Im Nachhinein ist man immer gescheiter. Das ist das Gute an meiner Geschichte mit Romeo. Romeo. Was für ein Name. Romantisch, maskulin, verheissungsvoll. Mit hardcore Wirkung: Eine Frau, die «Romeo» hört, will Julia sein. Gilt zumindest für mich. Und all meine Freundinnen. Und ihre Freundinnen.
Ich schweife ab.
Mein Romeo und ich matchen auf Tinder. Ich gebe ihm ein Superlike. Wegen des Namens. Bravo, Romeo-Mami, sehr gut gemacht, Romeo-Papi. Dabei ist Romeo gar nicht wirklich mein Typ. Romeo ist blond und biz «gschläckt». Auf seinen Fotos ist immer entweder ein Boot oder ein Auto drauf. Da ich mich nicht auskenne, weiss ich nicht, ob es sich um sehr teure Gefährte handelt oder um Fortbewegungsmittel, die einfach dafür da sind, um von A nach B zu kommen.
Nun gut.
Ich chatte Romeo gleich an. Er chattet zurück. Ich will abmachen. Er auch. Also treffen wir uns schon einige Tage später auf einen Drink an der Sonne. Romeo trägt eine Pilotensonnenbrille, weisse Leinenhosen und ein Kurzarmhemd. Das ist alles okay. Es ist aber einfach nicht meins.

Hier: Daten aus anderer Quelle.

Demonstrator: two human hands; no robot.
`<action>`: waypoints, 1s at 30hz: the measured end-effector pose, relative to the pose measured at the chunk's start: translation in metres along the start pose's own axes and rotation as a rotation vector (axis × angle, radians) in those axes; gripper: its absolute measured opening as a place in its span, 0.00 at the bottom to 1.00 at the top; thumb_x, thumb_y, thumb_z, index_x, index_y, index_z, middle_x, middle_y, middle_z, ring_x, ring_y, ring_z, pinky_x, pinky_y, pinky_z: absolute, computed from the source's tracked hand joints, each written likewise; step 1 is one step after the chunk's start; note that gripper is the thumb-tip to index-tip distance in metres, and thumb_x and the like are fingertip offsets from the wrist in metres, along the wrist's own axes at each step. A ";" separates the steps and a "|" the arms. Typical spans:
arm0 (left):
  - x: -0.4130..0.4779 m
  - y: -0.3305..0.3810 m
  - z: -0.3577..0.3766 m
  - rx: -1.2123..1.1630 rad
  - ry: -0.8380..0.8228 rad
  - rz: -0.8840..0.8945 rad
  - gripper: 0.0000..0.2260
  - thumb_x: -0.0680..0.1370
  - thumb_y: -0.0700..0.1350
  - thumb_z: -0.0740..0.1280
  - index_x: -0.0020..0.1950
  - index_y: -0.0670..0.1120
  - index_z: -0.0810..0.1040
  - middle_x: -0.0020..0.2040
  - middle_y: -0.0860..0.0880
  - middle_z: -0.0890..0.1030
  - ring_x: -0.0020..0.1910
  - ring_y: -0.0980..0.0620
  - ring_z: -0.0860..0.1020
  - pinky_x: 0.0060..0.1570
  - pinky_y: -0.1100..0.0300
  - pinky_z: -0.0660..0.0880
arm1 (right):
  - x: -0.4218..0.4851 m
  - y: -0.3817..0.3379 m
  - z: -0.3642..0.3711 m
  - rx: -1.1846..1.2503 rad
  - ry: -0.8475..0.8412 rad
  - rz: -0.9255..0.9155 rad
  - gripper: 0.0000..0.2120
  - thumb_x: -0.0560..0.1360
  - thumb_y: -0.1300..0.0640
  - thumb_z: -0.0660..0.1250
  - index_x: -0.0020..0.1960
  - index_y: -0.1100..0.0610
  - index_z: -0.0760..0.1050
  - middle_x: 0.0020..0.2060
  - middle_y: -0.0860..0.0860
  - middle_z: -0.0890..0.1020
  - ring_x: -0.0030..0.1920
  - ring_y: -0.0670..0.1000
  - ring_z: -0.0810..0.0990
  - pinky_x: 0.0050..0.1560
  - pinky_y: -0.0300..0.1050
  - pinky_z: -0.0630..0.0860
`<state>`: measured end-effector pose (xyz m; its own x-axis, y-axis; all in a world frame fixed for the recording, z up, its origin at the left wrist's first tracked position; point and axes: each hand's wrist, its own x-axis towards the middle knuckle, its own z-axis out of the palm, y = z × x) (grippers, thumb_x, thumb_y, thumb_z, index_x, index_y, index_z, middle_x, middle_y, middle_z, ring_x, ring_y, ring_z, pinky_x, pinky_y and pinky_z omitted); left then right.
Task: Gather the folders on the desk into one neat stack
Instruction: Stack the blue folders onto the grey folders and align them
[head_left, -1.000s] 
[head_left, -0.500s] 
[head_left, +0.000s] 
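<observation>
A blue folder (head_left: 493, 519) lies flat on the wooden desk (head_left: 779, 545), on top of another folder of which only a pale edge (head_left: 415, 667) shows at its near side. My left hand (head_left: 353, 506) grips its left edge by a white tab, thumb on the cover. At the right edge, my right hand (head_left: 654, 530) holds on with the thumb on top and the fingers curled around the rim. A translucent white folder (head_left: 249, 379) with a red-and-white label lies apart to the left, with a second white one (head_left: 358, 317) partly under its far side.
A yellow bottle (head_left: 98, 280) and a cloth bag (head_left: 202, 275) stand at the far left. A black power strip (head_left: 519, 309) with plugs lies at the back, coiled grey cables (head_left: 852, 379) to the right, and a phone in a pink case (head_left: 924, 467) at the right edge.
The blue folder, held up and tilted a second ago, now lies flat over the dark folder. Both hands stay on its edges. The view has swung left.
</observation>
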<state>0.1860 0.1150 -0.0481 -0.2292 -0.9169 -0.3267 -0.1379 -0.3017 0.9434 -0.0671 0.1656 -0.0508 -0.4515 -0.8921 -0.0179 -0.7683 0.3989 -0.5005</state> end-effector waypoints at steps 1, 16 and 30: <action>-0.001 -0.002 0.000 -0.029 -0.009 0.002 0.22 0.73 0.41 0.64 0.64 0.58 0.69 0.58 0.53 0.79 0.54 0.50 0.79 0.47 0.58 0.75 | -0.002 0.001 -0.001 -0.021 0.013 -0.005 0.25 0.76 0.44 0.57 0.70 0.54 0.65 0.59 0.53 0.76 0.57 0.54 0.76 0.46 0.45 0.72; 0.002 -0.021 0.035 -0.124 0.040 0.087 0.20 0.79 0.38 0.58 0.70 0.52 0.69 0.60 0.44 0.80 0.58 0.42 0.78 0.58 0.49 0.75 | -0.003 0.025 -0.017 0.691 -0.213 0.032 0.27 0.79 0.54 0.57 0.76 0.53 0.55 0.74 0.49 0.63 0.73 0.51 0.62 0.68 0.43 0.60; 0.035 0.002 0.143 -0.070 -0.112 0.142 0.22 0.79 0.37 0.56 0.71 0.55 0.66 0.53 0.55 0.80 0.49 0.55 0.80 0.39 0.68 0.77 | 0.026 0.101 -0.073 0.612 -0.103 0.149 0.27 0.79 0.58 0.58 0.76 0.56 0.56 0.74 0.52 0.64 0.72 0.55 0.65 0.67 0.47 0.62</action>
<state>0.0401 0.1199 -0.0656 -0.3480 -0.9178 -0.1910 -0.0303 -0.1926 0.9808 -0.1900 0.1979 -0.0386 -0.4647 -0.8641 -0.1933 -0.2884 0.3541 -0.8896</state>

Wir begrüssen uns freundlich. Und setzen uns an den Fluss. Wir reden ein bisschen über Dies und Das, bevor wir bei Romeos Beruf, seinem absoluten Lieblingsthema, ankommen. Romeo ist Social-Media-Verantwortlicher bei einer grossen Firma.
Über Facebook, Instagram, Twitter, Snapchat, Tik Tok und Co. weiss er mehr als Zuckerberg. Er erklärt mir, wie man mit den Plattformen User und Geld verdienen kann. Ich habe nicht gefragt. Dann erklärt er mir, warum mein Instagramaccount zwar okay, aber nicht mehr ist. «Du setzt zu wenig und vor allem die falschen Hashtags.» Auch da, ich habe nicht gefragt.
Als Romeo seinen Job antrat, habe die Firma so gut wie keine Interaktion gehabt. Jetzt gehört sie social-media-mässig zu den Top-Playern im Land. Alles – logisch – dank ihm.
Gelernt hat Romeo von den Besten. Im Silicon Valley. Und auch sonst habe er Tagungen und Kurse überall auf der Welt besucht. Als grosszügiger Mensch gibt er sein Wissen weiter. Als Podcast. Ob ich den schon gehört habe? Habe ich nicht. Er doziere auf Englisch. International halt, you know.
Nein, I don't know.
Dann wird Romeo ganz ernst. Viel Zeit für eine Beziehung habe er nicht. Nebst des Jobs sei er eben auch leidenschaftlicher Golfer. Und er macht gerne Ausfahrten mit seinem Auto und seinem Boot, das er sich mit Kollegen teilt. Dann noch Sport und Familie. Aber die Karriere, die gehe halt klar vor. Und wenn das eine Frau nicht handeln kann, dann sei sie nichts für ihn.
Das ist mein Moment.
Die nächsten zehn Minuten lege ich ein Schauspiel aufs Parkett, das es in sich hat. Ich erzähle Romeo, das mir Beruf und Karriere gar nichts sagt. Dass ich mich in der Zürcher Agglo in einem eher dürftigen Viertel sehr wohl fühle. Da sei ich eben schon aufgewachsen und da wohne ich in einem Studio, das 550 Franken kostet.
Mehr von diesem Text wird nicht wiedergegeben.